▶ **ASSIGNMENT**
For the listing below, give the number of lines that contain the word "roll" and no other text.

▶ **THE DATA**
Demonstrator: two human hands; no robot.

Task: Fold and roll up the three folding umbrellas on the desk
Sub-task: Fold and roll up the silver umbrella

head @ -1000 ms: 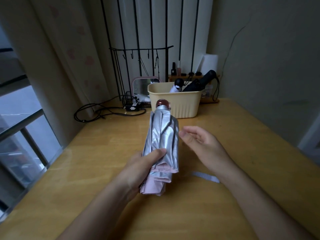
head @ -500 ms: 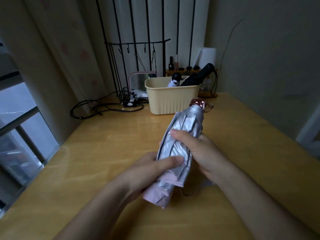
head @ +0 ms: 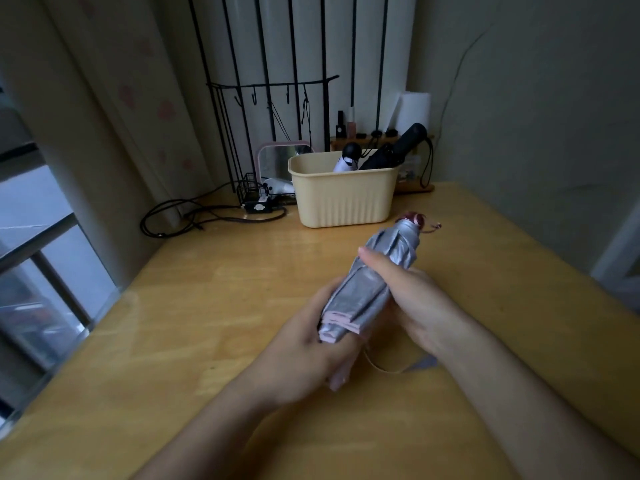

▶ **ANSWER AREA**
2